# Will just oral sex satisfy a woman long term?



## FromNeptune (Apr 22, 2008)

At my age and other reasons, I have a bad case of erectile dysfunction. I am going to get serious about losing weight which will help improve the ED and take better care of other conditions requiring medication. For now our time with sex is my giving her oral sex which I believe she enjoys. I do this willingly knowing that I will not have any release or relief, i.e. no climax. Just can't get hard at all. As we engage in foreplay and she becomes arouse, before I had ED, she would quickly reach for my hard member. But now as she still reaches, it is not there, too small and her arm is not long enough to get it.
This is a subjective question and is probably different with every woman. Question: How long can a woman be satisfied with just oral sex and no intercourse? Will she grow tired of only oral sex which now is good but in time will she become bored and want to be entered which I can't do. At least not now.


----------



## treyvion (Apr 29, 2013)

FromNeptune said:


> At my age and other reasons, I have a bad case of erectile dysfunction. I am going to get serious about losing weight which will help improve the ED and take better care of other conditions requiring medication. For now our time with sex is my giving her oral sex which I believe she enjoys. I do this willingly knowing that I will not have any release or relief, i.e. no climax. Just can't get hard at all. As we engage in foreplay and she becomes arouse, before I had ED, she would quickly reach for my hard member. But now as she still reaches, it is not there, too small and her arm is not long enough to get it.
> This is a subjective question and is probably different with every woman. Question: How long can a woman be satisfied with just oral sex and no intercourse? Will she grow tired of only oral sex which now is good but in time will she become bored and want to be entered which I can't do. At least not now.


if she orals you the c0ck still does not come alive?
_Posted via Mobile Device_


----------



## richardsharpe (Jul 8, 2014)

Good morning fromneptune
You are limited to oral sex.

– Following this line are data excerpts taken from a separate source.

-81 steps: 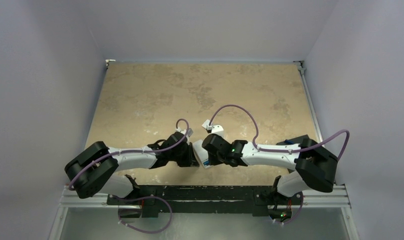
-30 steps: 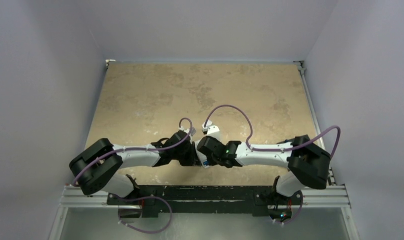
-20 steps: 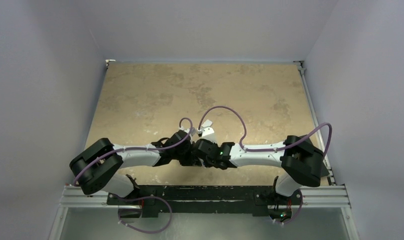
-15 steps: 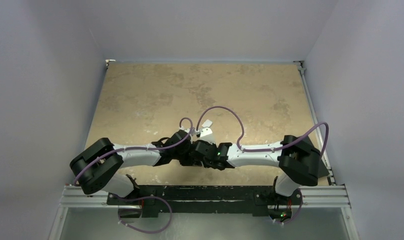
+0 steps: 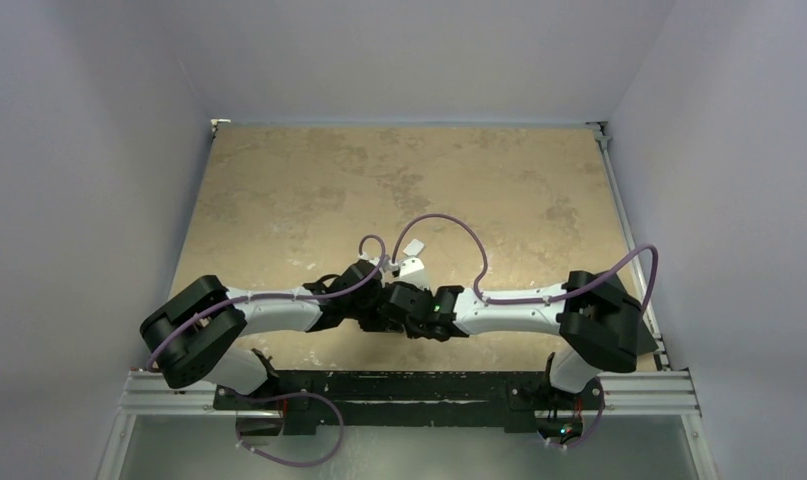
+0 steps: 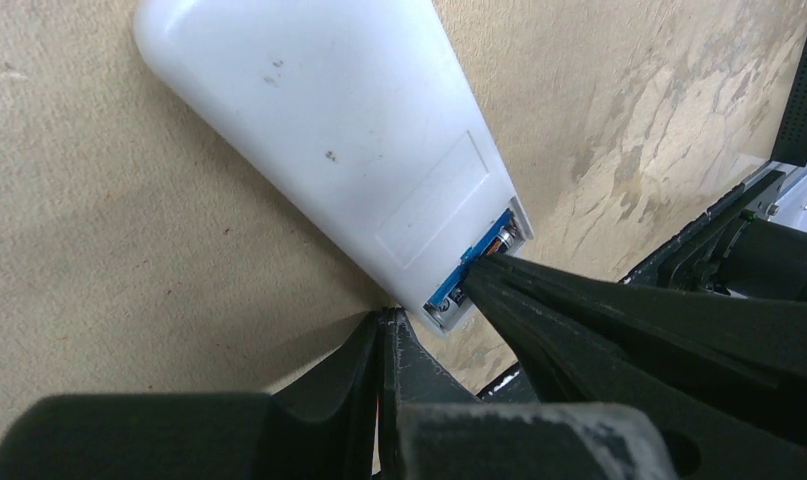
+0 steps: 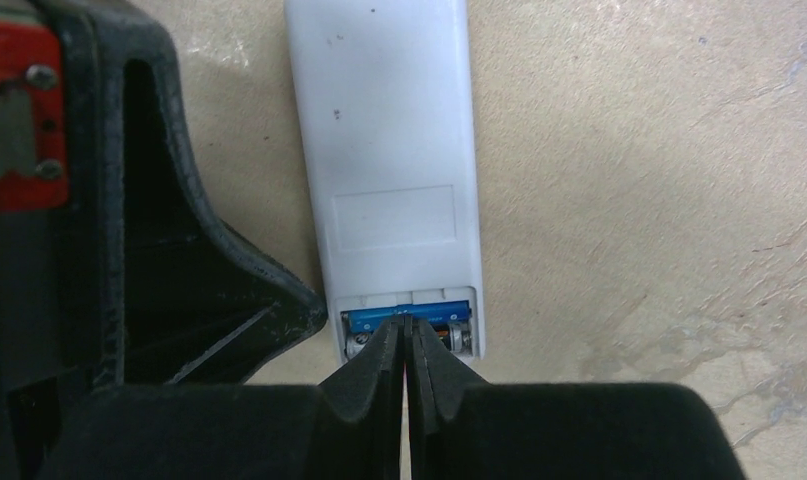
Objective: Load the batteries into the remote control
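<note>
- The right tool [image 7: 406,338] is clenched almost tight and grips nothing. Its tips sit on the batteries [image 7: 371,321], which lie in the open end compartment of the remote control [image 7: 379,120].
- The left tool [image 6: 387,322] is fully clenched and empty, with its tips just beside the remote control's edge at that compartment.
- The remote control lies back up on the table [image 7: 639,150], between the two tools.
- Compared with a few seconds ago, the right arm has swung left, and its tool now hides the remote control in the top view.
</note>
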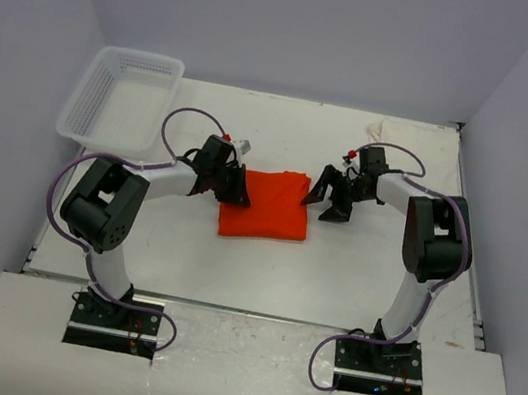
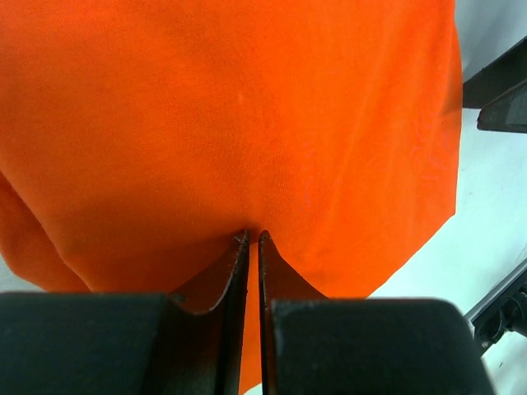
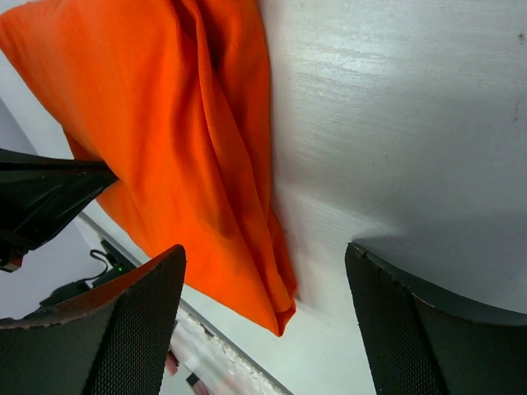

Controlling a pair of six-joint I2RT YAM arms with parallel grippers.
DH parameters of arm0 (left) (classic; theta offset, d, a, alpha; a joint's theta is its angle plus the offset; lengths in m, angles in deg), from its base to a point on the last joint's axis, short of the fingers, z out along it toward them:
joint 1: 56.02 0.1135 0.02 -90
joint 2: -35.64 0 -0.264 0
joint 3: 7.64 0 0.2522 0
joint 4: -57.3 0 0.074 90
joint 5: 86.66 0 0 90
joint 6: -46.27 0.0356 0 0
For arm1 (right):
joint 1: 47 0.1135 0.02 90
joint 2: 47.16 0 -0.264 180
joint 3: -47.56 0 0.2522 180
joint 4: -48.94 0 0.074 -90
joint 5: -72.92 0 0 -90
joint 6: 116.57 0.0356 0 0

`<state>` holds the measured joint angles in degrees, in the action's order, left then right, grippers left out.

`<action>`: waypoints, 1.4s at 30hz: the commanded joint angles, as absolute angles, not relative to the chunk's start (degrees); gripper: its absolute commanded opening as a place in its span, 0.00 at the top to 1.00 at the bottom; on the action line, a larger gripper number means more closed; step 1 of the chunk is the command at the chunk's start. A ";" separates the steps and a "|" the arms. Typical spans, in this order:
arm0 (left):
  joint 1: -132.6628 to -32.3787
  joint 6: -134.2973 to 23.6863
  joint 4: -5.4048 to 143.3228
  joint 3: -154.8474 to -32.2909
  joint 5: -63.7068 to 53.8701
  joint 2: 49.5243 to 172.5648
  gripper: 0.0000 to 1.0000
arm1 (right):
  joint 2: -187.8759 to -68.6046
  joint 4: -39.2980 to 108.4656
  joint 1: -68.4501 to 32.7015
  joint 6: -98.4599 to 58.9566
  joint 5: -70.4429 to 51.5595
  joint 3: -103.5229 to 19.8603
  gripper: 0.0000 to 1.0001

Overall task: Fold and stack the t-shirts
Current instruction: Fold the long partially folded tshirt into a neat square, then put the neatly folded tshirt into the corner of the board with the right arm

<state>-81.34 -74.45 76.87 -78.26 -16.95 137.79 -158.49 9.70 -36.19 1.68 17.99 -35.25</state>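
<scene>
Tabletop (image 1: 354, 263), left tool (image 2: 254, 237) pinching t-shirt (image 2: 247, 115), right tool (image 1: 327, 201) agape

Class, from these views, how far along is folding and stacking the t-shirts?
Done: the orange t-shirt lies folded into a compact rectangle. In hand: the left gripper is shut on its left edge; the right gripper stands open beside its right edge. Left: what looks like the cream t-shirt sits apart at the far right, so nothing is stacked yet.
</scene>
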 commanded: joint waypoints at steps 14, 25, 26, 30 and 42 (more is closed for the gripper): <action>-81.60 -72.20 77.04 -79.50 -16.26 139.35 0.91 | -157.37 9.95 -37.16 2.00 14.47 -31.59 0.21; -81.60 -72.20 77.04 -79.58 -16.61 141.28 0.91 | -161.15 8.81 -33.30 2.96 14.65 -33.96 0.21; -81.60 -72.20 76.87 -79.41 -16.96 141.46 0.91 | -161.68 8.90 -31.90 3.05 14.99 -34.13 0.21; -81.60 -72.82 75.28 -78.44 -18.28 141.37 0.91 | -164.93 10.65 -28.38 4.98 17.36 -35.45 0.21; -81.60 -72.29 75.37 -78.18 -20.12 139.96 0.90 | -165.19 16.55 -24.85 9.91 14.39 -34.57 0.43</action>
<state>-81.32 -74.03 75.82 -78.30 -18.61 140.43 -163.34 16.74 -25.11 10.23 22.40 -36.92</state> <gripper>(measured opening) 0.095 0.608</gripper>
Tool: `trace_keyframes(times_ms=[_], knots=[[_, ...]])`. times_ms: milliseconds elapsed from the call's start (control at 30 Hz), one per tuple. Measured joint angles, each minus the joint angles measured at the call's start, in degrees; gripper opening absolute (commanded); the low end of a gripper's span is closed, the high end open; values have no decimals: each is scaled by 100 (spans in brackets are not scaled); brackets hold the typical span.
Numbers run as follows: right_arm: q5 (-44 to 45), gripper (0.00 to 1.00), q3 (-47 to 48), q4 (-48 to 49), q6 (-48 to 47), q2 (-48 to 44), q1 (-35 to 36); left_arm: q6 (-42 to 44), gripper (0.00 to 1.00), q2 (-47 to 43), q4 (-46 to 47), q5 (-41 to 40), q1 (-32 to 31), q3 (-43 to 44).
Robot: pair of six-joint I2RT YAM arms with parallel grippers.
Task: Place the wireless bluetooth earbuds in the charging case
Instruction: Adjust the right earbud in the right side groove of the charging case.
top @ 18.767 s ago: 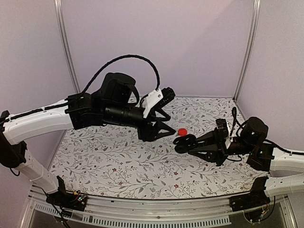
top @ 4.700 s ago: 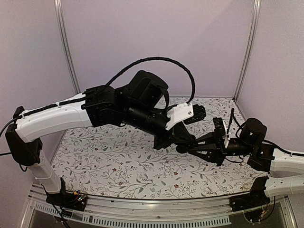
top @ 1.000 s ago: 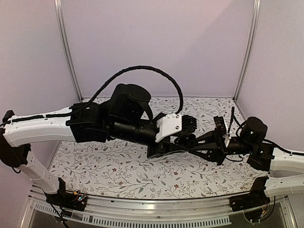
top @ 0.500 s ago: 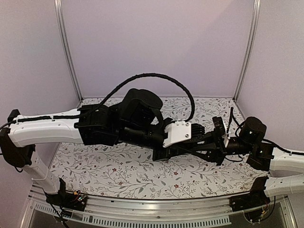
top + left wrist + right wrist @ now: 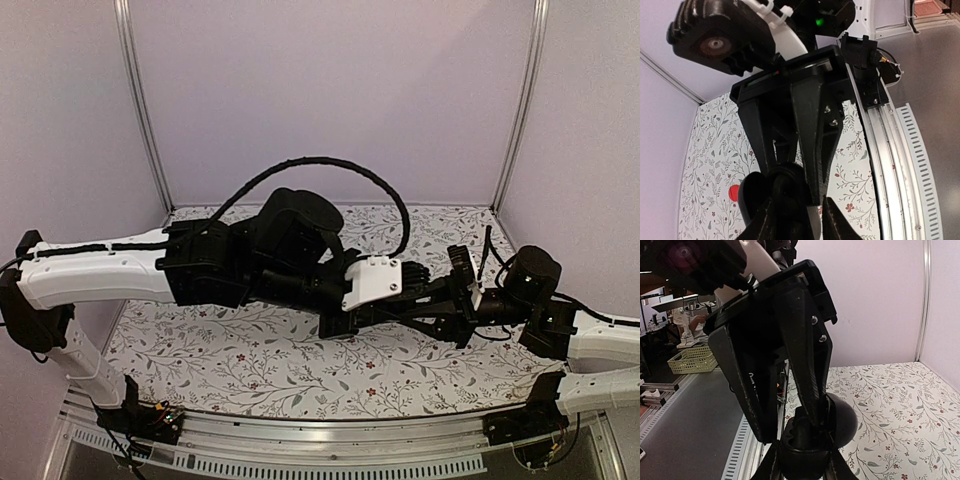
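The right gripper (image 5: pixel 804 466) has its jaws pressed onto the charging case (image 5: pixel 840 422). It pinches the glossy black shell from both sides and holds it up off the table (image 5: pixel 250 350), right of centre. The left gripper (image 5: pixel 799 226) meets it nose to nose. Its 2 fingers stand a little apart with their tips at the case, but I cannot tell whether they pinch anything. The wireless bluetooth earbuds cannot be made out among the black parts in any view.

Behind the jaws, the left arm (image 5: pixel 100 275) reaches low across the table from the left. A black cable (image 5: pixel 330 170) arches over its wrist. The right arm (image 5: pixel 590 345) comes in from the near right corner.

The top view shows the 2 grippers meeting, but the case is lost in the black fingers there. The right wrist view shows the case's rounded shell, with the left gripper's fingers bearing down on it. It also shows a yellow basket (image 5: pixel 690 360) far off beyond the table. Only the left wrist view shows the red disc (image 5: pixel 734 192), lying flat on the flowered table; in that picture it sits just left of the case.

Counted: 2 arms, 2 grippers, 1 case, 1 red disc, 1 basket.
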Motion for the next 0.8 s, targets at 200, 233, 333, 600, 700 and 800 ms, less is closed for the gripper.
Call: trace_keyframes(times_ms=[200,233,333,600,700,800], knots=[[11,0,37,-153,-33,2,0,0,28,52,-415,-22,-2,448],[13,0,61,-219,-42,2,0,0,28,76,-496,-24,-2,586],[42,0,125,-372,-98,9,0,-4,25,166,-793,-92,-9,964],[160,0,299,-859,-302,127,0,-28,16,439,-1554,-151,-9,1261],[184,0,365,-1038,-341,203,0,-20,16,466,-1714,-157,-4,1261],[203,0,448,-1187,-402,284,0,-4,15,466,-1779,-190,2,1261]])
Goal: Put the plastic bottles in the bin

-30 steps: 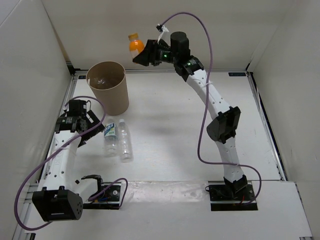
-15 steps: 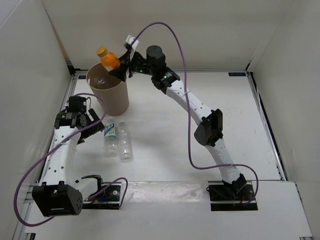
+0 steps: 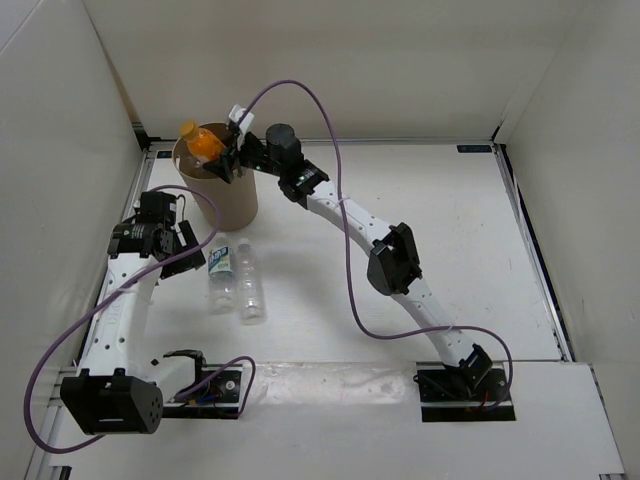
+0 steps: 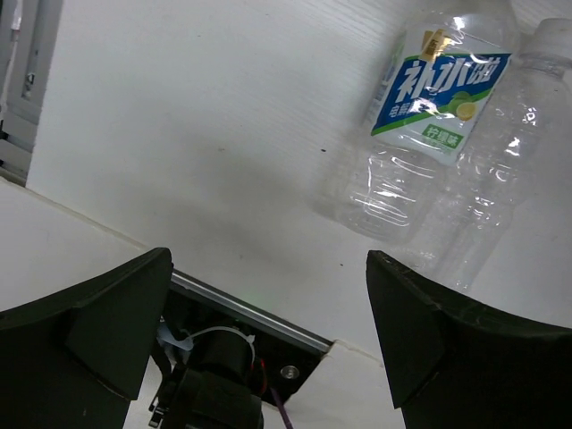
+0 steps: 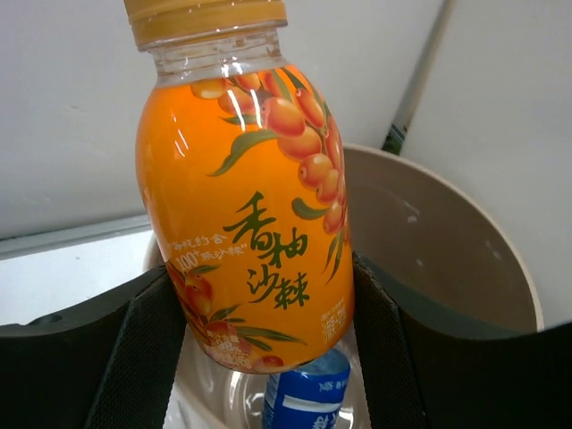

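My right gripper (image 3: 213,158) is shut on the short orange bottle (image 3: 203,143) and holds it over the open top of the tan bin (image 3: 222,190). In the right wrist view the orange bottle (image 5: 246,197) fills the frame between my fingers, above the bin's rim (image 5: 465,223). The bottle with the blue label (image 5: 308,393) lies inside the bin. The bottle with the white-green label (image 3: 220,275) and the plain clear bottle (image 3: 249,285) lie side by side on the table. My left gripper (image 3: 185,255) is open and empty, just left of them. Both show in the left wrist view (image 4: 429,116), (image 4: 500,179).
White walls close in the table on the left, back and right. The bin stands at the back left corner. The left arm's base mount and cable (image 3: 205,380) sit at the near edge. The right arm stretches diagonally across the table's middle.
My right arm has swung left with the orange bottle, from behind the table's back edge to over the bin, and lowered it. The left arm has barely moved.
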Tool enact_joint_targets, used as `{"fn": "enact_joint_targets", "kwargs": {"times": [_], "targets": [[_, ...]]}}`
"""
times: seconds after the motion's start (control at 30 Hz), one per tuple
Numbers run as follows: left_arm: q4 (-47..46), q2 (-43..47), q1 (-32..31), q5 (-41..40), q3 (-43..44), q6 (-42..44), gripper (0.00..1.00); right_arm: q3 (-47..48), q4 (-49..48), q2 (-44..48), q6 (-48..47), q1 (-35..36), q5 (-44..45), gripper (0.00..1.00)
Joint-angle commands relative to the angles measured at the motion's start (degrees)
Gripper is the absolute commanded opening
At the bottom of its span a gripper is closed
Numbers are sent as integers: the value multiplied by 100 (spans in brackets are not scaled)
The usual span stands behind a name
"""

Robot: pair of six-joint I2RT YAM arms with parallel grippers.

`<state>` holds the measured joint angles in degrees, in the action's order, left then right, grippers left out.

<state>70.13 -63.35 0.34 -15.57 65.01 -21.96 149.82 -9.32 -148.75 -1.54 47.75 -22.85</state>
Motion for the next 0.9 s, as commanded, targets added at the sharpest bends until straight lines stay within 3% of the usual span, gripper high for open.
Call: {"fn": "enact_joint_targets", "kwargs": {"times": [0.0,0.07,0.13,0.53,0.67,0.73,0.87], "targets": [[115,174,-8,-315,160,121,100,582,-483,39,74,-37,491,60],[89,157,-7,-315,161,112,100,706,-448,91,110,-81,571,69],[10,148,-8,-297,143,95,100,733,-430,179,277,-90,572,90],[-412,34,-8,221,-6,77,100,382,-237,1066,496,-468,738,90],[-728,25,-16,694,-146,49,100,-546,105,1883,812,-687,879,90],[-956,25,-25,1475,-400,60,100,-847,553,2542,1207,-819,861,90],[-1659,-10,-411,1742,-927,-336,100,-2268,1141,3799,1516,-1039,396,90]]}}
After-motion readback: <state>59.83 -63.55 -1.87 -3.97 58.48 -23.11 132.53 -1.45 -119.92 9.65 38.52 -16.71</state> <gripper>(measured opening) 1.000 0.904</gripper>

You have fingers, there are sex toys etc.


----------



## EleGirl (Dec 3, 2011)

A lot of oral sex is good.

You might want to introduce a toy as penetration is important for a woman. 

Talk to your wife, ask her to tell you what she needs.


----------



## bestwife (May 10, 2014)

Yes, I like it personally, its more relaxing for me, ofcourse as EleGirl said: Penetration need every woman


----------



## murphy5 (May 1, 2014)

some women love oral, some women do not. Oral sex combined with a dildo or your fingers inside can be very stimulating, some women would find that an acceptable alternative.

as an alternative from time to time, some women can orgasm just from breast/nipple massage.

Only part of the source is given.